Asylum seekers are coming to Europe, more than the year before. On the other hand, when you compare it with the displacement in countries neighbouring Syria, I mean, there are four million Syrian refugees in the countries neighbouring Syria. Europe only receives a small portion of the consequence of this crisis. 86 percent of the refugees in the world are living in developing countries. They are not living in industrialised countries. So we should not think that everybody is coming to Europe or that everybody wants to come to Europe. When you talk to Syrian refugees in Turkey they tell you [that they] dream about going back to their country. They don’t dream about Europe. But some are coming.
You said earlier that there is a need to distinguish between economic migrants and asylum seekers and refugees. Could you elaborate on that?

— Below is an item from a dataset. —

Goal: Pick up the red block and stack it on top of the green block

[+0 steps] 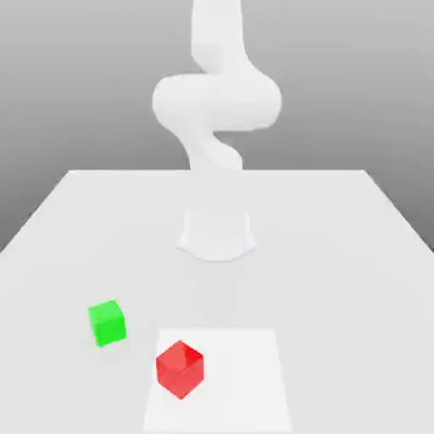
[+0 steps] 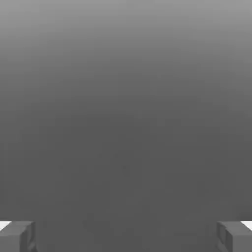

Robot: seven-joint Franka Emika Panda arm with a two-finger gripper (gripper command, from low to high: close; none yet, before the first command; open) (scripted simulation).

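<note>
Red block (image 1: 180,369): you have one of them, a small glossy cube, sitting on the worktop (image 1: 339,254) close to its near edge, a little toward the exterior view's left of the middle. It rests on a paler square patch (image 1: 242,381) of the surface, at that patch's corner nearest the green block, and it is turned so that one vertical edge faces you.

You also have one green block (image 1: 107,322), about the same size, standing flat on the worktop beside the red one, farther toward the exterior view's left edge and slightly farther from the near edge. The two cubes are near each other but apart; a strip of bare surface shows between them. Nothing is stacked on either.

You have one arm (image 1: 216,102), white, rising from a round base (image 1: 216,236) near the middle of the worktop, well behind both cubes. It bends above the base and leaves the exterior view at the top.

From the exterior view you get the worktop, both cubes, the patch and the arm's body. From the hand view you get the gripper (image 2: 126,236): two grey fingertips (image 2: 17,236), one at each side of the picture, spread far apart with nothing between them, so the pincer stands wide open and holds nothing. Behind them you see a plain grey backdrop.
</note>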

Asylum seekers, on the basis of European legislation, have the right to have their claim examined. If they are found to be refugees, [then they] have a certain set of rights in Europe. If they are not refugees, then they don’t have a vocation to stay in Europe, they need to be returned but returned humanely to their country of origin. As to economic migrants, there is no right to migrate, say, to EU. Some EU countries have some migration programmes because they are niche in their economy where they need labour migration in certain sectors. But there is no right. Countries select whoever they take, for how long they want. We need to probably have more consistency and more common and courageous approach in Europe to recognise that Europe with its ageing population and in spite of the unemployment in some countries will continue to need labour migration. So this needs to be regulated, programmes need to be put in place. This is not popular in the public opinion but this is an economic and demographic reality that Europe won’t be able to escape.
Is there a link between the health of an economy and and a hostile reaction towards refugees?

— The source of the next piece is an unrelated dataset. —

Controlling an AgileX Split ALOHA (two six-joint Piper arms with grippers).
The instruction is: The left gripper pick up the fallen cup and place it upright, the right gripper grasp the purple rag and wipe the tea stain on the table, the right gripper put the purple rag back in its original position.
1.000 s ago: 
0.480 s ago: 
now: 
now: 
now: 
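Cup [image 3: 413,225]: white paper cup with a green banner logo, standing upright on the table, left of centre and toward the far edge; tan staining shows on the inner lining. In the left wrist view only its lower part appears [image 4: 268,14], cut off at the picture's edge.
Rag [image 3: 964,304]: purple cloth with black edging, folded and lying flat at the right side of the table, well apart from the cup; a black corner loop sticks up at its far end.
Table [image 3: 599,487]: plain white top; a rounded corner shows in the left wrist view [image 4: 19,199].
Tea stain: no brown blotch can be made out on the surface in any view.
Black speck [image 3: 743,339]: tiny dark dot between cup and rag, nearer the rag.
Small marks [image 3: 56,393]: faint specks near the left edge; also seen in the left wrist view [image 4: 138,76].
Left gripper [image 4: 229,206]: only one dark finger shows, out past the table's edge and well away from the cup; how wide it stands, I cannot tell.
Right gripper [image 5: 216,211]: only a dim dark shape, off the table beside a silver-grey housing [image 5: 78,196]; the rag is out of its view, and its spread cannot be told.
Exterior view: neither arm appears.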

Sometimes, but not always. I have seen many countries in Africa that are economically not doing well but where you have a lot of support of the host community [for] refugees – [not] as job takers, as people that are causing problems. Those countries try to do their best to integrate them. [It is] not necessary [that] the level of economic development creates the best or worst condition for reception.
How much is the EU’s response to the crisis being coloured by public antagonism against refugees?
Many politicians are out of touch with what the public think. Some are very worried by the movement of refugees and migrants in Europe which is sometimes legitimate because they feel the system is not well managed. But if the politicians would spend a bit more time with people, they will realise that this is a manageable problem. There are procedures and laws in place. These are human beings. Irrespective of the reason they left their country of origin they need to be treated with humanity. And then solutions are different. Not everybody has the right to seek asylum. Greek people are using their money to feed the people. Not everybody is xenophobic, not everybody is anti-foreigners. But, of course, it is an easy target, an easy topic for politicians. But let’s keep in mind the numbers: you had 4,50,000 asylum seekers in Europe last year. Half of them, more or less, have been recognised as refugees. The other half should have been returned. It’s nothing in terms of numbers for 28 countries. It’s nothing compared to the four million refugees in the three countries surrounding Syria. What are we talking about! 28 countries should be able to manage that. So let’s keep also the numbers in perspective. Yes, there are large-scale arrivals on those islands in Greece, there are situations that need to be better managed in Italy, but this is manageable.
Would an aggressive public campaign help?
We need to do that. When I was citing the number of asylum seekers in the UK – 9,000 – it’s nothing. There is no “swarm” here. Two-thirds of them arrive legally in the UK. So let’s tell the people the facts. Let’s not create [a] false image of the situation.